Map showing the location of the M 6.4 earthquake in the far north of Alaska.

Figure 1: Sunday's 6.4 quake and its many aftershocks (red star) occurred far away from Alaska's typical earthquake area. Source: USGS

But on Sunday morning, neither of these "usual suspects" caused the shaking. Instead, the seismic waves reached Fairbanks from far north of the polar circle. They originated in a magnitude 6.4 quake on the North Slope, about halfway between Prudhoe Bay and Alaska’s border with Canada’s Yukon Territory. This area north of the Brooks Range is better known for its vast remoteness and stark beauty than for strong earthquakes. In fact, Sunday's quake and its 6.0 aftershock a few hours later were the strongest temblors ever recorded in Alaska's frigid far North.

Little is known about the tectonics of the North Slope. Some faults were identified during the offshore exploration for hydrocarbons in Prudhoe Bay and its vicinity. But the foci of this quake and its plentiful aftershocks were located about 25 miles inland from the shores of the Beaufort Sea, which is part of the Arctic Ocean. No seismically active tectonic faults have ever been mapped in the epicentral area and for dozens of miles around it.

That, however, does not mean that the remote area north of the Brooks Range has been free of earthquakes. Quite to the contrary, because since seismic observations began in Alaska in the 1970's, more than 4000 temblors have been recorded – although most of them are very small. The researchers at the Alaska Earthquake Center report that this region has been rattled by a magnitude 5 temblor every eight years or so – but none of the past events has ever come close Sunday’s shakers. Local seismologists hope that these strong quakes can shed some light onto the hitherto unknown tectonics of the area.

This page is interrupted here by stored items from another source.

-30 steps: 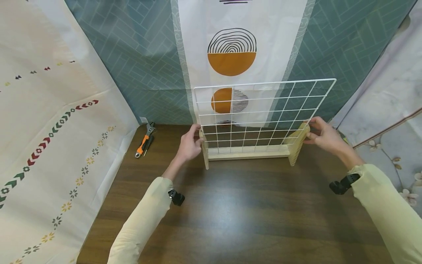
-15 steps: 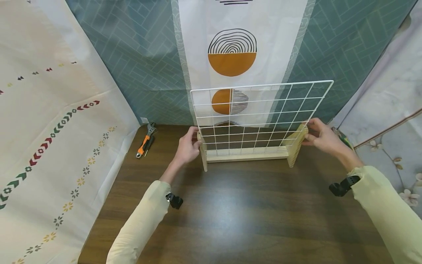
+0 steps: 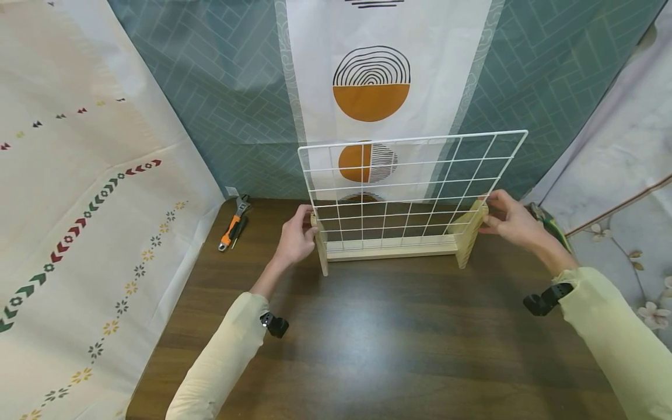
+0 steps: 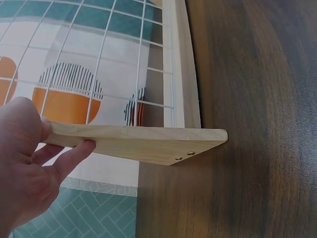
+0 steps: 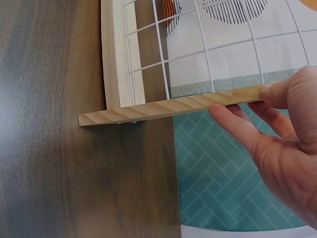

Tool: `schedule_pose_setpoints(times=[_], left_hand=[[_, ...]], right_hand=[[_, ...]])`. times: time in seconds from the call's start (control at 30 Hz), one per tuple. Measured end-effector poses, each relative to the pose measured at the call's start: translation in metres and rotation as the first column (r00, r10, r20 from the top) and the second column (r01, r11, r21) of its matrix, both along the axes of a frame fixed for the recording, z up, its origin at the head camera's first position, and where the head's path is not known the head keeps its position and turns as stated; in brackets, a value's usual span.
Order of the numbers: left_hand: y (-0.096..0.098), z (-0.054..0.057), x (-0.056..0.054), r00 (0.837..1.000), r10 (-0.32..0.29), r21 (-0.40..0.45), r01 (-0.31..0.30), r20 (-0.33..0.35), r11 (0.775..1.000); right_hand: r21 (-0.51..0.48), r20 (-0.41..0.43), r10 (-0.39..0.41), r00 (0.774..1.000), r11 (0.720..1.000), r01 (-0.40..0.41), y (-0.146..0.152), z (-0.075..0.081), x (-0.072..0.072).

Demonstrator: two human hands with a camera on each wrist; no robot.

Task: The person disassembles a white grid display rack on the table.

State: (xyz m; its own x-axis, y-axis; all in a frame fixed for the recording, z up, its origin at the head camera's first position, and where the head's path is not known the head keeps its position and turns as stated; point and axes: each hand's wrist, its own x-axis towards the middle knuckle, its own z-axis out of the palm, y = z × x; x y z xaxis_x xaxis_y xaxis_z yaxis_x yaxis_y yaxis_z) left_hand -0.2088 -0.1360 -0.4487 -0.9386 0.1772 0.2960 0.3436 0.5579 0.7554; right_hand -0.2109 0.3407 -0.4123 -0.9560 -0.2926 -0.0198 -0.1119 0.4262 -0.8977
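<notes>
A white wire grid (image 3: 412,139) stands upright in a pale wooden frame, which has a flat base bar (image 3: 391,251) and two side boards. My left hand (image 3: 295,240) pinches the upper part of the left side board (image 4: 148,134), thumb on one face and fingers on the other. On the opposite end, the right side board (image 5: 173,105) is gripped the same way by my right hand (image 3: 511,220). Screw heads show low on the outer face of the left board in the left wrist view. The grid's lower edge meets the base bar.
An orange-handled adjustable wrench (image 3: 233,226) and a dark screwdriver (image 3: 239,231) lie at the table's back left. Behind my right forearm a green-and-black item (image 3: 551,224) is partly hidden. Patterned cloths (image 3: 252,105) hang behind and beside the brown table (image 3: 378,338).
The wooden frame with its grid has shifted slightly left and toward me, both hands moving along with it. More of the green-and-black item shows. Both hands keep their hold.
</notes>
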Motion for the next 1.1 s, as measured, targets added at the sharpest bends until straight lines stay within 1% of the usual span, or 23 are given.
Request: schedule_pose_setpoints(times=[0.1,0.27,0.5,0.77,1.1], left_hand=[[-0.002,0.0,0.002,1.0,0.004,0.005,-0.004,-0.011,1.0],[-0.005,-0.002,0.004,1.0,0.014,0.003,-0.013,-0.021,1.0],[-0.008,-0.001,0.01,1.0,0.017,0.009,-0.017,-0.023,1.0],[-0.012,-0.001,0.016,0.999,0.023,0.012,-0.023,-0.03,1.0],[-0.019,-0.003,0.024,0.999,0.027,0.021,-0.026,-0.047,0.999]], right_hand=[[-0.007,-0.001,0.005,1.0,1.0,-0.005,-0.002,0.0,0.001],[0.016,0.009,0.007,1.0,1.0,-0.007,-0.006,0.0,0.003],[0.047,-0.009,0.008,1.0,0.999,-0.008,-0.009,-0.001,0.006],[0.051,-0.031,0.011,0.999,0.999,-0.01,-0.012,-0.001,0.008],[0.041,-0.013,0.022,1.0,0.999,-0.021,-0.018,-0.002,0.011]])
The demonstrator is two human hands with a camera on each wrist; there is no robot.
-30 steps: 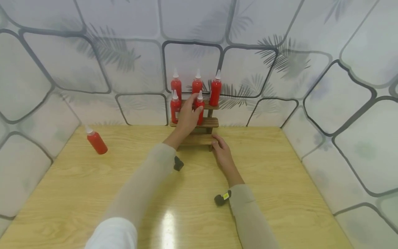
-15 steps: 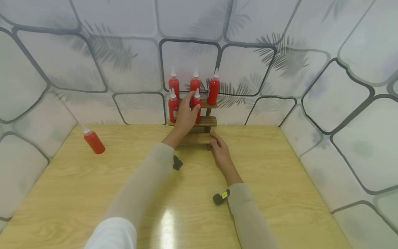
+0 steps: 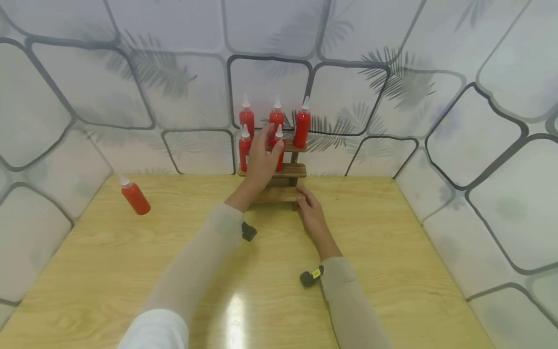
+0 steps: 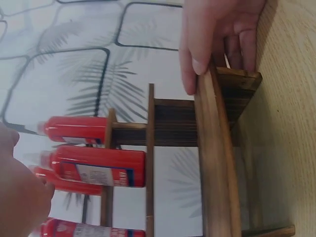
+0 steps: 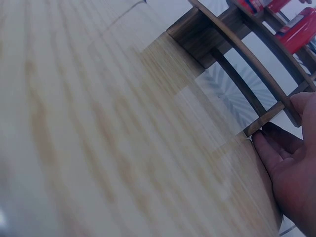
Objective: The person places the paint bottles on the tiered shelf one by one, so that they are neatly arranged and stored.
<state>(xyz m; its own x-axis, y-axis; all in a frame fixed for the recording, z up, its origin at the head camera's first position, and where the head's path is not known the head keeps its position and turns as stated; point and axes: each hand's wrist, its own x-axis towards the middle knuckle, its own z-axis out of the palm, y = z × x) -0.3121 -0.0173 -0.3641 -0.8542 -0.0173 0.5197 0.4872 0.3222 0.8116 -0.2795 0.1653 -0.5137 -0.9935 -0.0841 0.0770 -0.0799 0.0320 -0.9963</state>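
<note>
A three-step wooden display stand (image 3: 285,169) stands against the back wall, with red squeeze bottles with white pointed caps on its upper two steps. My left hand (image 3: 260,162) is at the right bottle (image 3: 280,155) of the middle step, thumb and fingers spread apart around its upper part. In the left wrist view, that bottle (image 4: 98,165) stands on its step with the left hand's edge (image 4: 22,192) beside the caps. My right hand (image 3: 311,213) holds the right end of the lowest step, thumb on top and fingers behind, as the left wrist view shows.
Another red bottle (image 3: 136,198) stands by itself on the left of the wooden table (image 3: 370,218). Three bottles are on the top step, the rightmost bottle (image 3: 302,128) at its end. Patterned walls (image 3: 196,87) enclose the table at the back and sides.
My left hand's fingers and thumb have spread and lifted slightly from the middle-step bottle, which stays in place. My right hand keeps its hold on the stand.
</note>
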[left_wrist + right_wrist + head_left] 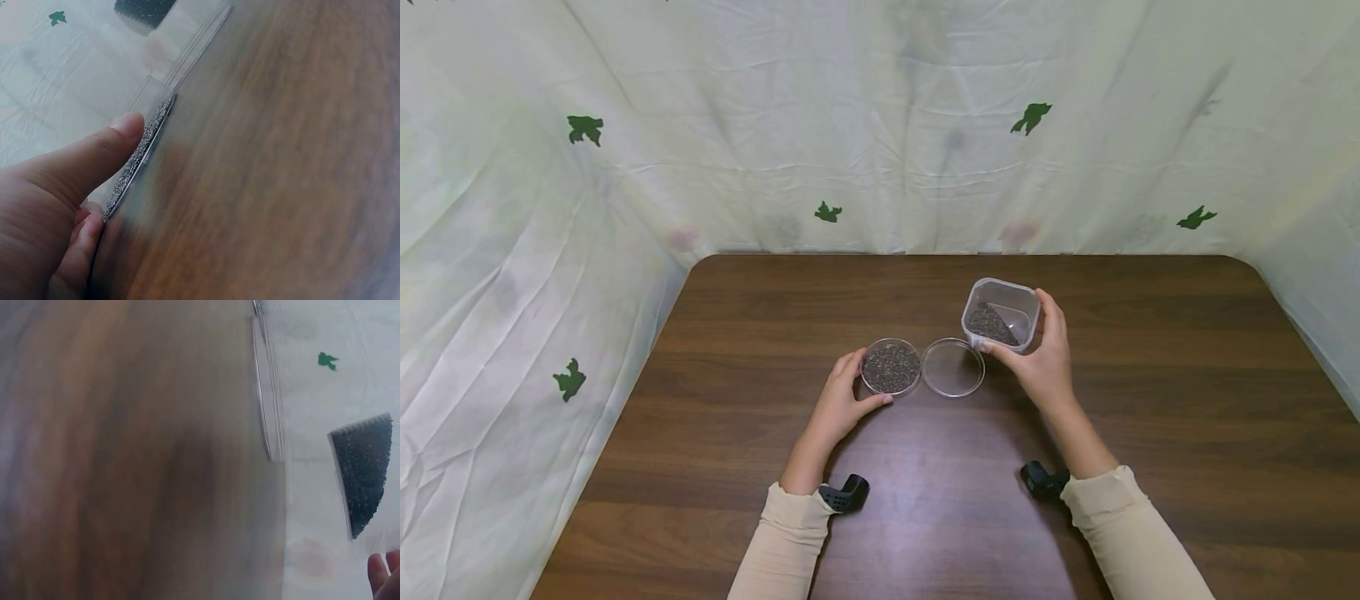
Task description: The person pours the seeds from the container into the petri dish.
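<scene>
My left hand [837,406] holds a round clear petri dish [891,339] by its rim, thumb at the near side and fingers at the far left. Fine dark grey seed-like grains [891,368] cover its bottom; in the left wrist view the dish lies flat on the table. Touching or almost touching it on the right is a second clear round dish or lid [953,368] with nothing in it. A clear square plastic tub [1011,292] is gripped between my right hand's [1047,367] thumb and fingers. It hangs tilted above the table, similar grains [362,478] heaped toward its left corner.
The brown wood-grain table [737,400] reaches back to a pale curtain [865,125] with green leaf-like or bird-like patches. Curtain also hangs along the left and right sides. A black wrist camera [846,493] sits on each forearm.
</scene>
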`<state>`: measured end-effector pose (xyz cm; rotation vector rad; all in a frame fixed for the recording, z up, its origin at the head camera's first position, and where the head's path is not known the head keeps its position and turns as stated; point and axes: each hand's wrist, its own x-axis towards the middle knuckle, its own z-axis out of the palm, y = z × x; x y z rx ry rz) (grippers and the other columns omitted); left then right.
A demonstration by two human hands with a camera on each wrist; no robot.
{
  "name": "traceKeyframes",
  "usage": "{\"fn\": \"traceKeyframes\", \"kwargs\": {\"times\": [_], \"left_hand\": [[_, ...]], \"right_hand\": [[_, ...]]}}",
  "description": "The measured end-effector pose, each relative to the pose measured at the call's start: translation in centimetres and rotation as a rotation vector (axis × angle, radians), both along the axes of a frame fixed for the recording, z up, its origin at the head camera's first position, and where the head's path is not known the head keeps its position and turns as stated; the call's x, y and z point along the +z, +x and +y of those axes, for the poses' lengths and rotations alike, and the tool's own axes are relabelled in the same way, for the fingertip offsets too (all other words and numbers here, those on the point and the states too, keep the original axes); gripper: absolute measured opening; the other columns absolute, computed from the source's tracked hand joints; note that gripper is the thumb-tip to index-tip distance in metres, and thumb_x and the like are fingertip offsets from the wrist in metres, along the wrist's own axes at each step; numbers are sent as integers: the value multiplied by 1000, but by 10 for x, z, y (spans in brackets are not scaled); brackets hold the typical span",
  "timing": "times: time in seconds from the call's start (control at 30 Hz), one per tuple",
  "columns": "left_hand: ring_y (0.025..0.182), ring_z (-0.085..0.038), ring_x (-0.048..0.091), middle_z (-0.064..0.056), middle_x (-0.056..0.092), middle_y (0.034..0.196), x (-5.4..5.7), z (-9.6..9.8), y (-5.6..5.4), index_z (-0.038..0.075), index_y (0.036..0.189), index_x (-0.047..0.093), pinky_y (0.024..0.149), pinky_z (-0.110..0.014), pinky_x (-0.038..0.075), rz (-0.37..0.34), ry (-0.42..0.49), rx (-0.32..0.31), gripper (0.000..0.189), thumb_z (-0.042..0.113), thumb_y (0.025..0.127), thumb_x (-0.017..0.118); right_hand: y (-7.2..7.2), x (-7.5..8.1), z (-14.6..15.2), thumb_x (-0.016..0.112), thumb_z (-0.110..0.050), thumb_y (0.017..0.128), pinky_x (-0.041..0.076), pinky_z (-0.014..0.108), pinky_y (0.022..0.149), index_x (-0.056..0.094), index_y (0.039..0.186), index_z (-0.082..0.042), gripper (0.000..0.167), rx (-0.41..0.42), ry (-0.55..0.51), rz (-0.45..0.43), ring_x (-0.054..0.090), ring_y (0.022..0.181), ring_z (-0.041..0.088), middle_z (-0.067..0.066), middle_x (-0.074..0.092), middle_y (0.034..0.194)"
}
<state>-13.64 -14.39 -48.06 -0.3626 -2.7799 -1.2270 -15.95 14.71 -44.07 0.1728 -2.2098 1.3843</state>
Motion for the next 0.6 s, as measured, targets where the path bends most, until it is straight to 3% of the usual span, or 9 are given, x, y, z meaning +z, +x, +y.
{"fn": "traceKeyframes", "kwargs": {"times": [0.3,0.47,0.6], "left_hand": [[113,-32,44,-22,41,128,1,0,1,-6,132,37,97,-42,33,9,0,-1,84,24,66,80],[113,-32,43,-22,41,127,0,0,0,-6,132,37,97,-42,33,14,-3,-1,84,25,66,80],[114,-32,42,-22,41,127,0,0,0,-6,132,37,97,-42,32,11,-3,2,84,25,66,80]], "right_hand": [[1,-6,17,84,-11,59,34,26,86,33,137,-7,93,-41,-51,-39,40,111,24,9,39,131],[1,-10,24,83,-5,59,32,20,84,32,136,-4,92,-70,-67,-52,41,110,27,13,40,130],[1,-13,30,81,1,59,33,25,84,31,135,1,92,-86,-80,-68,39,112,32,18,39,130]]}}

Alaska's North Slope is not the only area north of the polar circle where the Earth has been trembling lately. About a month ago, even the North Pole was shaken by a nearby quake. On July 17 a moderate 4.8 temblor happened just 200 miles from the Top of the World. However, this undersea quake occurred on a well known fault system. There the Arctic sea floor is being pushed apart by the slowest midoceanic ridge in the world. The Gakkel Ridge, a continuation of the Mid-Atlantic Ridge, spans the North Polar Ocean almost all the way into the Siberian Arctic. While the two flanks of the spreading feature in the Atlantic Ocean drift away from each other at a rate of a few inches per year, the annual movement of the flanks of the Gakkel Ridge is only about one tenth of an inch. This slow movement is still enough to cause an occasional quake, like the one recorded in mid July. (hra158)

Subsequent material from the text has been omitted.